A fruit meal is prepared from 100 grams of fruit and 20 grams of cereal flakes. There should also be a little water and a teaspoon of canola oil in the puree. The fruit must always be cooked during the first weeks in which your baby eats complementary foods. The only exception is very ripe bananas. After a few weeks, you can use the fruit raw if it is soft enough or can be pureed finely so that your baby cannot choke on it. This type of puree is also not a snack, but a full meal.

For a puree with milk you need 200 millilitres of milk, 20 grams of cereal flakes and 30 grams or a tablespoon of pure fruit puree. You can find cereal that you just mix with hot water on the baby shelf. They are pre-cooked and are the easiest for children to digest. You can also use formula instead of water for mixing. Only use cereal that has no sugar, no flavoring, and no additional formula. Otherwise, the baby will get used to unhealthy food. Sugar also harms babies’ teeth. You can prepare baby food with pasteurized milk from the supermarket for older children who are at least nine or ten months old. You shouldn't use raw milk. It may contain bacteria that are dangerous for the baby.

In the beginning, it is enough to offer your child one to two spoonfuls of baby food. Half of it will probably end up on the baby’s bib at first. That’s fine. They still also get breast milk or formula. After the first attempts at eating, it is best to breastfeed your baby additionally or give them their bottle. They will get used to being fed over time and will also drink less milk. Your child doesn't have to eat the whole portion of baby food you prepare in one meal. The recommended amounts are daily servings. They can be spread out over one or more meals. If your baby won't eat the baby food, they may not be ready for solids. If that happens, just wait another week or two and try again after that. Even in their second year of life, your child should still eat more dairy products than complementary food.
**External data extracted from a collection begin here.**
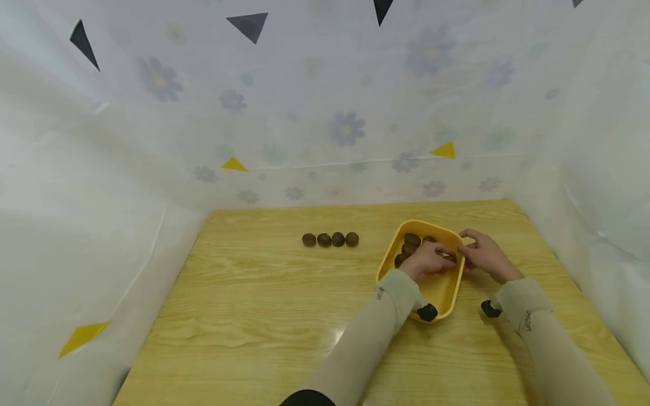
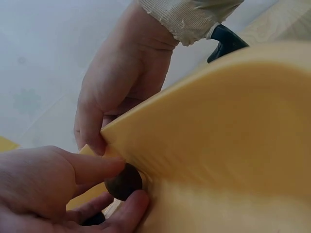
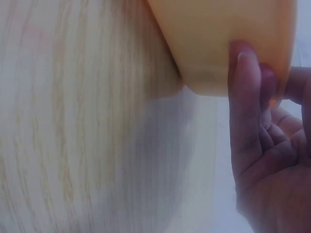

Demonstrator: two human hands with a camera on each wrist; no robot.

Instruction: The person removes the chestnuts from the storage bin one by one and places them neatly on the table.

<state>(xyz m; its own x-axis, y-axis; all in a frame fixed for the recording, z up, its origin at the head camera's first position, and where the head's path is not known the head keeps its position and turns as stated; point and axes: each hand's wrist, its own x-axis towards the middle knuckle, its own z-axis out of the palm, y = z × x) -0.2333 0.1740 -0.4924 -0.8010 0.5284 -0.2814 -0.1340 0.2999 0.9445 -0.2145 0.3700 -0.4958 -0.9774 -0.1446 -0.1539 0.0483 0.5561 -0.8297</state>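
Observation:
A yellow plastic bin [image 1: 440, 290] stands on the right part of the table, with several dark brown chestnuts [image 1: 412, 239] inside. My left hand [image 1: 427, 259] reaches into it. In the left wrist view the thumb and fingers pinch one chestnut [image 2: 124, 182] close to the bin's inner wall. At the bin's right side my right hand [image 1: 484, 256] pinches the rim. The right wrist view has its fingers [image 3: 244, 92] pressed on the outer wall [image 3: 209, 43] of the bin. Part of the bin's contents lies hidden under my left hand.
A straight row of several chestnuts [image 1: 338, 239] lies on the wooden table [image 1: 244, 304], left of the bin. A pale flowered sheet [image 1: 315, 101] rises behind the table, and plain white sheeting [image 1: 604, 186] hangs along the sides.

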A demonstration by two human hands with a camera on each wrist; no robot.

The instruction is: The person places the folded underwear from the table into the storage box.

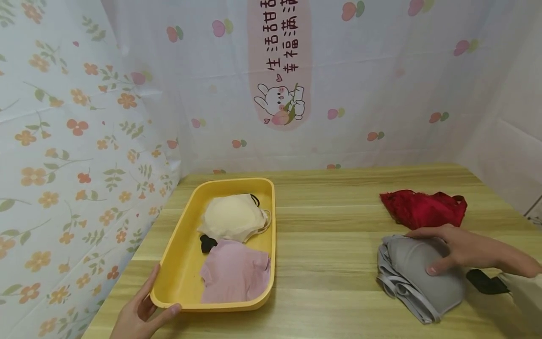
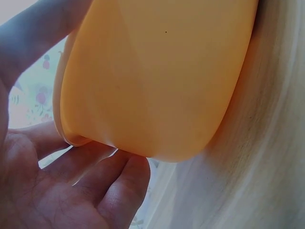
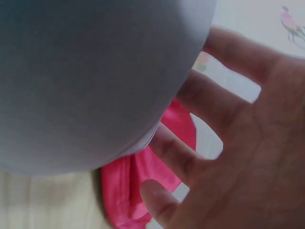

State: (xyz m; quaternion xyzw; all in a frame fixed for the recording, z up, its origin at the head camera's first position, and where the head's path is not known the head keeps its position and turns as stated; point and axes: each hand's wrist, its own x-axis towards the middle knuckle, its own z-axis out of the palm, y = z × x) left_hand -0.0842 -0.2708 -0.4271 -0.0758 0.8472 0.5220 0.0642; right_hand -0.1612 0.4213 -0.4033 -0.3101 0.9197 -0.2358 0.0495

Baby led weaning means your child decides their own timeline for weaning from breast milk. This form of complementary feeding is becoming increasingly popular. However, it is controversial among experts. With this method, your child learns to eat solid meals while still breastfeeding. This is done very carefully and gradually by offering your baby bite-sized pieces of banana or other soft foods every now and then. They decide for themself how much and what it eats of it. You only help with the meal, so you do not actually feed the baby. Parents who want to use this method must take time for meals and never leave the baby unattended.

By the time you introduction of the third type of pureed meal at the latest you can offer your baby some water to drink. Still water from a cup, mug or glass is best. Spill-proof drinking vessels are great to have on the go. But you shouldn't use them all the time. They aren’t good for your baby’s teeth.

Some parents want to feed their child a vegetarian or even vegan diet. Many experts consider this to be problematic. Indeed, meat, fish and dairy products contain nutrients that are very important for babies. If you still want to feed your child a vegetarian or vegan diet, you should definitely seek nutritional advice. In fact, feeding your baby a vegetarian diet is relatively easy because animal products such as cow's milk and eggs are allowed along with plant foods. It is more difficult to feed a baby a truly vegan diet. But you can later prepare vegan complementary foods. However, to ensure that your child gets all the nutrients they need, you must be well versed in this type of diet and take great care with it.